By default, two sequences are considered identical if and only if their
nucleotide strings are the same. Using --category-attribute (repeatable),
additional metadata fields can be included in the identity criterion. For
example, grouping by sample name keeps the same sequence as separate records
when it occurs in different samples, enabling per-sample abundance tracking.
For each group of identical sequences, obiuniq emits one output record
carrying the merged metadata of all members. The --merge option (repeatable)
instructs the command to also record, in an attribute named merged_<KEY>, the
distribution of KEY attribute values across the sequences collapsed into each
group — useful for provenance tracking and quality control.

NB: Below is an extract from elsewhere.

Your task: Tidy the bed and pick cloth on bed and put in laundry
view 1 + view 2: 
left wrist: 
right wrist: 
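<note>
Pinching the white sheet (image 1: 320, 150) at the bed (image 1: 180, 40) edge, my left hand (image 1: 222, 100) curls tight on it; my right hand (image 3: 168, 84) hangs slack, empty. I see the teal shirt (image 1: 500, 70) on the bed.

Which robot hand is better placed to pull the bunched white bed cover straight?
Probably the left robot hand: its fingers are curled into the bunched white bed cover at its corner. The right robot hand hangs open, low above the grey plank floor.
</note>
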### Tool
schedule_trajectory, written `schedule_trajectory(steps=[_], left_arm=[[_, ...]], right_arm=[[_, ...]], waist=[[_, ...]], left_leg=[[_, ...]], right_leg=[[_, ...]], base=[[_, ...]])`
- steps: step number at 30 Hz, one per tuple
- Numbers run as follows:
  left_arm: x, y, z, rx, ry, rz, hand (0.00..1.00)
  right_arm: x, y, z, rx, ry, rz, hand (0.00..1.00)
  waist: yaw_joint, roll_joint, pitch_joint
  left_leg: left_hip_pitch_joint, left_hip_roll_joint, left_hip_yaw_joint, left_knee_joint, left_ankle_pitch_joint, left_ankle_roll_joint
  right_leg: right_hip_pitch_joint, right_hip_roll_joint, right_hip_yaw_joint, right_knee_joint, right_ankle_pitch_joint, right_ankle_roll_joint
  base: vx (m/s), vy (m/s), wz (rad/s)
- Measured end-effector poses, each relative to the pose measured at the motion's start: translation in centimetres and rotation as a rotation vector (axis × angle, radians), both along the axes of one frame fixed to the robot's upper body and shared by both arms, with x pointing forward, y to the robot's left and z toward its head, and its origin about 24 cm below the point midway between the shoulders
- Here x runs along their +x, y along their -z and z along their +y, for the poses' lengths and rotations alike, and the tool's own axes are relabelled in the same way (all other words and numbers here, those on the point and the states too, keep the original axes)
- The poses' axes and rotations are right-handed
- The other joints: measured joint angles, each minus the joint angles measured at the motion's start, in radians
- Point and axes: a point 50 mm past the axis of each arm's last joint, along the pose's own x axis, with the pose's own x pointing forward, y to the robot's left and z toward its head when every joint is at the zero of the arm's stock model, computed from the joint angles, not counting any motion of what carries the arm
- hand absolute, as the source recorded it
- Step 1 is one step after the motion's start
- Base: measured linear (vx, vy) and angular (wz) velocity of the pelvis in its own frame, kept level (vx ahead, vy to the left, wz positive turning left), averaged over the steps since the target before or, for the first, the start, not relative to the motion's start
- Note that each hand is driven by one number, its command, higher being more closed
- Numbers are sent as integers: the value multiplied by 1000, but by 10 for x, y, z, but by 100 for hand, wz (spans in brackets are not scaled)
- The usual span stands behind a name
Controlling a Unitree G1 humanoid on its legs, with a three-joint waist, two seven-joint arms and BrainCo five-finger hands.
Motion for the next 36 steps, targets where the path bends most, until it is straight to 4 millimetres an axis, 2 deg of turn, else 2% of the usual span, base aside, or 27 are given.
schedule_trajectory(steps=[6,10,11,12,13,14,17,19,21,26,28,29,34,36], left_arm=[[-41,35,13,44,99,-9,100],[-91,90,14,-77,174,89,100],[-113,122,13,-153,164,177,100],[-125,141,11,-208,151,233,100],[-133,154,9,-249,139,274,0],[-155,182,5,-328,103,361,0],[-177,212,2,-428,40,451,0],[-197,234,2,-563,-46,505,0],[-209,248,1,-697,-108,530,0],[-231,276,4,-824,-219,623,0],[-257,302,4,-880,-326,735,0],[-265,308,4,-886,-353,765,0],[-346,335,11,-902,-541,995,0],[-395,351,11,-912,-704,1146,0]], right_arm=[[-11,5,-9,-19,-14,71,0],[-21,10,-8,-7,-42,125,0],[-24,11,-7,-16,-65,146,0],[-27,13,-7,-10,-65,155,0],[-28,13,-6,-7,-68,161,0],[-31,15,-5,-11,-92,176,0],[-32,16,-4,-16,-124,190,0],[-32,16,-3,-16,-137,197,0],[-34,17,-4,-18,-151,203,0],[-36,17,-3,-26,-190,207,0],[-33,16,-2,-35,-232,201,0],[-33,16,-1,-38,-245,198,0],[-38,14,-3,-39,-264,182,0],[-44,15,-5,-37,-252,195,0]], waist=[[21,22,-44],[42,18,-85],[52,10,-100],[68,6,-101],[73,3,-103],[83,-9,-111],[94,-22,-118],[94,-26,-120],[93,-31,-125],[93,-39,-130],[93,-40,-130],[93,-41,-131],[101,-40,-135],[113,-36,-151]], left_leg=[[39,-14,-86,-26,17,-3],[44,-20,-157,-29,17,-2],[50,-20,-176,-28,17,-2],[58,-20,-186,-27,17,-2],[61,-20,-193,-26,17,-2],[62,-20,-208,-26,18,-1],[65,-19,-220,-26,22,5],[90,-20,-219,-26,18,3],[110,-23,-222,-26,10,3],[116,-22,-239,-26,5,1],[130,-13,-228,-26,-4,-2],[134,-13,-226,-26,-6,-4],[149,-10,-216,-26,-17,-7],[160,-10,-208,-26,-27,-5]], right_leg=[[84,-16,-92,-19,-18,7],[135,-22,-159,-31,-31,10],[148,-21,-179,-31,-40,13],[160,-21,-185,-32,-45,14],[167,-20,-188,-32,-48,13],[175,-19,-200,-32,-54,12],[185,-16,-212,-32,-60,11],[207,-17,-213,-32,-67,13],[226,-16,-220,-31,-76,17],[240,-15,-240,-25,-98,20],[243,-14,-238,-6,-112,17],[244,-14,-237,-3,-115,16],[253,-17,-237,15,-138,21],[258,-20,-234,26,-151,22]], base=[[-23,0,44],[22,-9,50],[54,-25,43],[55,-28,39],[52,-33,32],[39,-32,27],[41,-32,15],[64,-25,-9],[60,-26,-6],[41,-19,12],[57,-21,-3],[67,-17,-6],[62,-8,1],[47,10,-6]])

Sequences that appear only once in the entire dataset (singletons) can be
removed with --no-singleton. Singletons often represent sequencing errors
rather than genuine biological variants, so their removal is a common
noise-reduction step.
INPUT
obiuniq accepts biological sequence data in FASTA, FASTQ, EMBL, GenBank,
ecoPCR, or CSV format (auto-detected by default, or forced with format flags
such as --fasta, --fastq, --embl, etc.). Input is read from one or more
files given as positional arguments, or from standard input when no files are
provided.
When multiple input files are provided, obiuniq assumes they are ordered
(e.g., paired-end reads in the same read order). If no such ordering exists,
use --no-order to signal that files can be consumed independently.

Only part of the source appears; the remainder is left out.